### Exercise aim
Transcribe the listing exactly, skipping every picture.

### Given data
—————

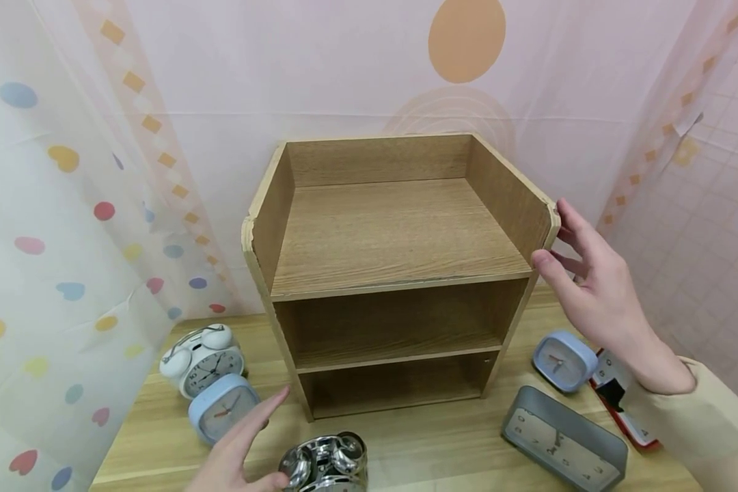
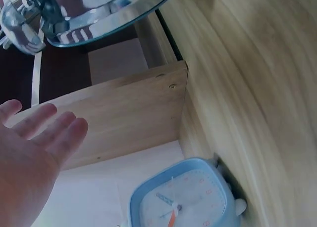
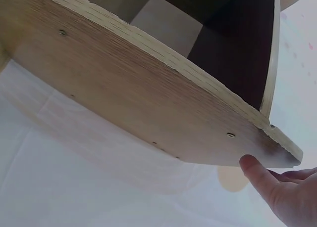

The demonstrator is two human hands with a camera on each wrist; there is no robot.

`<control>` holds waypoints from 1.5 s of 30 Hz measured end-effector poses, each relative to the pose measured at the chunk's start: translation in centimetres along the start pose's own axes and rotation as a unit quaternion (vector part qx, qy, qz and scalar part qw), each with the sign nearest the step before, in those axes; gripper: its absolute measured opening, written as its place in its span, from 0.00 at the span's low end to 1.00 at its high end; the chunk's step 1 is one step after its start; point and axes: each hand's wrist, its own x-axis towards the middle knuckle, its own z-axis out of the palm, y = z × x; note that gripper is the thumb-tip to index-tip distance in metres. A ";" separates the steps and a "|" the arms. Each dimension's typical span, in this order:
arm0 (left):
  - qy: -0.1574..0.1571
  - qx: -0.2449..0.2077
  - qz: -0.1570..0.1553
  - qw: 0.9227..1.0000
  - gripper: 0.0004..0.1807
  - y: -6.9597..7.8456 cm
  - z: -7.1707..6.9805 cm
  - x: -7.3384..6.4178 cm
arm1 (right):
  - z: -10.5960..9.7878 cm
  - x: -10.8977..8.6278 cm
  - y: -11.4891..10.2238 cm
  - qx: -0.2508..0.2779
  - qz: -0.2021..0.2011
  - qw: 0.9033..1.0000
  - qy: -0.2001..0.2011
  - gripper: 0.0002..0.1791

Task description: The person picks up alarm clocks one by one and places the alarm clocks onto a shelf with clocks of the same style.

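Observation:
A wooden shelf unit [image 1: 406, 232] with a walled top and two compartments below stands on the table. Beside its upper right front corner is my right hand [image 1: 609, 301], thumb and fingers spread, the fingertips right at the side panel [image 3: 148, 88]. My left hand [image 1: 236, 454] is low at the front left, its fingers extended and holding nothing. Close to its thumb stands a shiny silver twin-bell alarm clock [image 1: 326, 461]. A light blue clock [image 1: 224, 408] lies just beyond the left fingers, in front of a white twin-bell alarm clock [image 1: 203, 361].
Right of the shelf sit another light blue clock [image 1: 566, 362] and a grey rectangular clock [image 1: 566, 441]. A red-edged clock [image 1: 636, 427] is partly hidden under the right forearm. Patterned curtains [image 1: 357, 68] hang close behind and at both sides of the wooden table [image 1: 430, 451].

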 end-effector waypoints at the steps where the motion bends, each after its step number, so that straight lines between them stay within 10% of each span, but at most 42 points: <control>1: -0.004 -0.002 -0.003 1.000 0.50 0.1 0.1 0.0 | 0.0 0.1 -0.1 -0.001 0.006 1.000 0.001 0.38; 23: -0.057 0.069 -0.016 0.996 0.57 1.8 1.4 0.6 | 0.4 1.7 -0.5 -0.003 0.017 0.999 0.032 0.33; 36: -0.087 0.008 0.012 0.996 0.37 1.8 1.5 1.6 | 0.6 2.4 -0.1 -0.044 -0.016 0.996 0.070 0.29; 45: -0.135 -0.002 -0.024 0.991 0.37 2.0 1.6 1.7 | 0.8 2.4 -0.2 -0.052 -0.021 0.996 0.075 0.28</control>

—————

### Result for this task
The demonstrator is two human hands with a camera on each wrist; there is no robot.

`<control>` holds waypoints from 1.5 s of 30 Hz measured end-effector poses, each relative to the pose measured at the chunk's start: translation in centimetres along the start pose's own axes and rotation as a unit quaternion (vector part qx, qy, qz and scalar part qw), each with the sign nearest the step before, in those axes; gripper: its absolute measured opening, written as its place in its span, from 0.00 at the span's low end to 1.00 at its high end; the chunk's step 1 is one step after its start; point and axes: each hand's wrist, its own x-axis towards the middle knuckle, its own z-axis out of the palm, y = z × x; note that gripper is the thumb-tip to index-tip distance in metres. A ";" separates the steps and a "|" the arms. Each dimension's typical span, in this order:
arm0 (left):
  - qy: -0.1574..0.1571
  - qx: -0.2449..0.2077
  - qz: -0.1570..0.1553
  - qw: 0.9227..1.0000
  - gripper: 0.0004..0.1807
  - y: -6.9597..7.8456 cm
  - z: -7.1707..6.9805 cm
  - x: -7.3384..6.4178 cm
arm1 (right):
  - z: -10.5960..9.7878 cm
  - x: -10.8977..8.6278 cm
  - y: -11.4891..10.2238 cm
  - qx: -0.2508..0.2779
  - qz: -0.2021..0.2011
  - qw: 0.9033..1.0000
  - qy: -0.2001..0.2011
  - gripper: 0.0002..0.1791

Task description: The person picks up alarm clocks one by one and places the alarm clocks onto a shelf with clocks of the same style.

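Observation:
A wooden shelf unit [image 1: 406, 232] with a walled top and two compartments below stands on the table. Beside its upper right front corner is my right hand [image 1: 609, 301], thumb and fingers spread, the fingertips right at the side panel [image 3: 148, 88]. My left hand [image 1: 236, 454] is low at the front left, its fingers extended and holding nothing. Close to its thumb stands a shiny silver twin-bell alarm clock [image 1: 326, 461]. A light blue clock [image 1: 224, 408] lies just beyond the left fingers, in front of a white twin-bell alarm clock [image 1: 203, 361].
Right of the shelf sit another light blue clock [image 1: 566, 362] and a grey rectangular clock [image 1: 566, 441]. A red-edged clock [image 1: 636, 427] is partly hidden under the right forearm. Patterned curtains [image 1: 357, 68] hang close behind and at both sides of the wooden table [image 1: 430, 451].
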
 end-effector waypoints at the steps where the motion bends, each after its step number, so that straight lines between them stay within 10% of each span, but at most 42 points: <control>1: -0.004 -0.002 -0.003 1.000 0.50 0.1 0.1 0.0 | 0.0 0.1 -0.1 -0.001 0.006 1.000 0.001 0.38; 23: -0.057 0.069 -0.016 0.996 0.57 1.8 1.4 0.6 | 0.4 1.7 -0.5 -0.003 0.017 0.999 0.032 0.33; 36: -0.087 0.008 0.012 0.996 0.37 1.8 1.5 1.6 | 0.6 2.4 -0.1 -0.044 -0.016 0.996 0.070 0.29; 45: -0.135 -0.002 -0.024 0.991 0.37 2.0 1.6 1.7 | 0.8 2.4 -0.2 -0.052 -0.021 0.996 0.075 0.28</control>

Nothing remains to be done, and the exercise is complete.